_YOUR ASSIGNMENT_.
Pick out every line in the data below that holds "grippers".
--- RECORDED INFORMATION ---
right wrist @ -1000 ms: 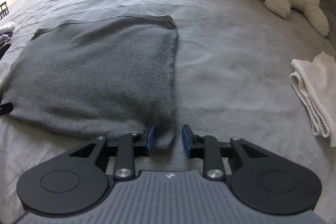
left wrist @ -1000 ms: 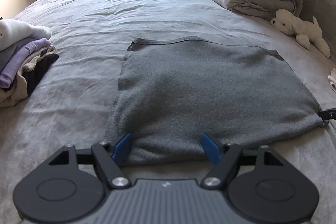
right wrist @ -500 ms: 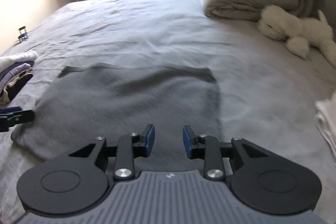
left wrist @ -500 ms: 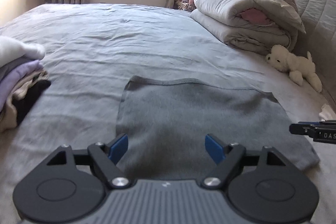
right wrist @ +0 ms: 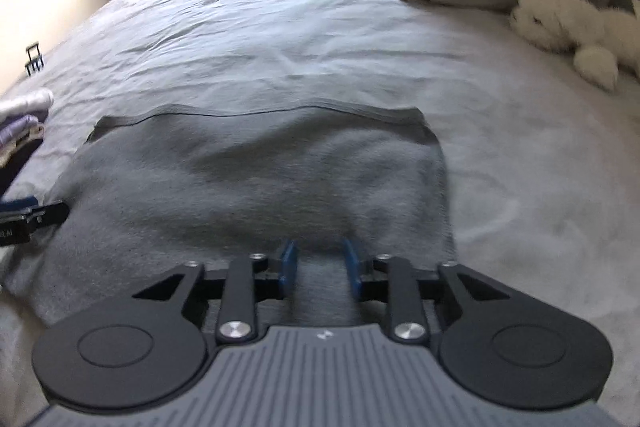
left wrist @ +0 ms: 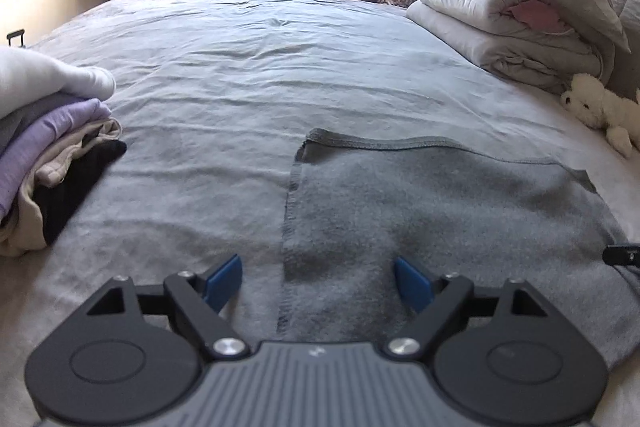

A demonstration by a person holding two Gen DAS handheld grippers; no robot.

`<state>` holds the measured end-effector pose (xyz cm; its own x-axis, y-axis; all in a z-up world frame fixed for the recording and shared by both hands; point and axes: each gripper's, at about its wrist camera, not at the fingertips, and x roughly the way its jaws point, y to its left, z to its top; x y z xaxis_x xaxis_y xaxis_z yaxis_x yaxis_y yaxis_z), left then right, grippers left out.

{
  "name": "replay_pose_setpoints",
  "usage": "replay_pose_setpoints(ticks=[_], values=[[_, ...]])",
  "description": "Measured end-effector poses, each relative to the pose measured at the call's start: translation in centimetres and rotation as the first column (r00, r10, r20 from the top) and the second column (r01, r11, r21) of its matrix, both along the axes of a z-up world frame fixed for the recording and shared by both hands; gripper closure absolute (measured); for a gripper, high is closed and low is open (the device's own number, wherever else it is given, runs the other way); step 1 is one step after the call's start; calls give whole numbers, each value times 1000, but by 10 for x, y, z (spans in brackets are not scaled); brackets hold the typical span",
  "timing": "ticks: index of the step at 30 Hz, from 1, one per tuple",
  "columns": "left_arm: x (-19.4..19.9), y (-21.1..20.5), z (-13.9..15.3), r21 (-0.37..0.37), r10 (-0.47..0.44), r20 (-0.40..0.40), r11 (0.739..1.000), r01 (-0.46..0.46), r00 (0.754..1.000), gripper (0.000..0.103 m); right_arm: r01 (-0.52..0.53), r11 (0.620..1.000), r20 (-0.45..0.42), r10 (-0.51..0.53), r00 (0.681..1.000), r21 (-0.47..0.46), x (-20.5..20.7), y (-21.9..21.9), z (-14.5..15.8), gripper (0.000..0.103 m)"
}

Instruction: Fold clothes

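Grey cloth (left wrist: 440, 211) lies flat on the bed (left wrist: 260, 67), folded to a rectangle, long axis running left–right across both views, hemmed far edge toward the window.

Left tongs (left wrist: 318, 281): jaws wide and just been opening further, straddling the cloth's left edge at the near side, pads not pressing it.

Right tongs (right wrist: 318, 263): jaws just been closing, a pinch of the near edge between the pads; grip not certain, view blurred.

Clothes stack (left wrist: 48, 155) left, plush toy (right wrist: 572, 27) and duvet (left wrist: 512, 19) right; bare sheet beyond the far edge.
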<state>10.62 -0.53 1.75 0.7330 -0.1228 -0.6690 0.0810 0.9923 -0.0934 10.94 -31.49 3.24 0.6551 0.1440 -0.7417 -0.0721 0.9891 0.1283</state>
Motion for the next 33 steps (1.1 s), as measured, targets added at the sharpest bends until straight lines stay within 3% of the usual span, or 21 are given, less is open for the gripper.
replay_pose_setpoints(ticks=[2,9,12,13,18,24,29,33], values=[[0,4,2,-8,15,-1,1000,-15,1000,18,11,1000,-7,-11,1000,-3,-1,-5,1,94],[4,20,5,6,127,-14,992,-127,992,18,87,994,-28,-89,996,-73,-9,-20,3,92],[4,22,5,67,183,-14,981,-182,983,19,145,980,-24,-150,988,-139,-14,-29,5,80],[4,24,6,88,208,-15,975,-206,978,19,165,976,-25,-170,985,-144,-16,-33,5,67],[-4,35,18,58,284,-5,957,-283,959,20,251,960,-8,-254,967,-127,-31,-49,10,64],[-33,6,34,37,174,46,984,-176,984,20,273,962,-27,-272,962,28,-56,-52,23,59],[-51,-26,24,42,42,20,998,-43,999,20,279,954,-37,-277,960,108,-70,-49,29,45],[-61,-42,20,53,-18,35,998,16,999,20,356,912,-109,-340,934,202,-89,-58,21,45]])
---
_WRITTEN SOLUTION_.
A demonstration by a person holding two Gen DAS handheld grippers; no robot.
`<state>` holds the measured end-effector pose (xyz cm; its own x-axis, y-axis; all in a z-up world frame fixed for the recording and shared by both hands; point and axes: each gripper's, at about its wrist camera, not at the fingertips, and x roughly the way its jaws point, y to its left, z to its top; x y z xaxis_x xaxis_y xaxis_z yaxis_x yaxis_y yaxis_z), left then right, grippers left out.

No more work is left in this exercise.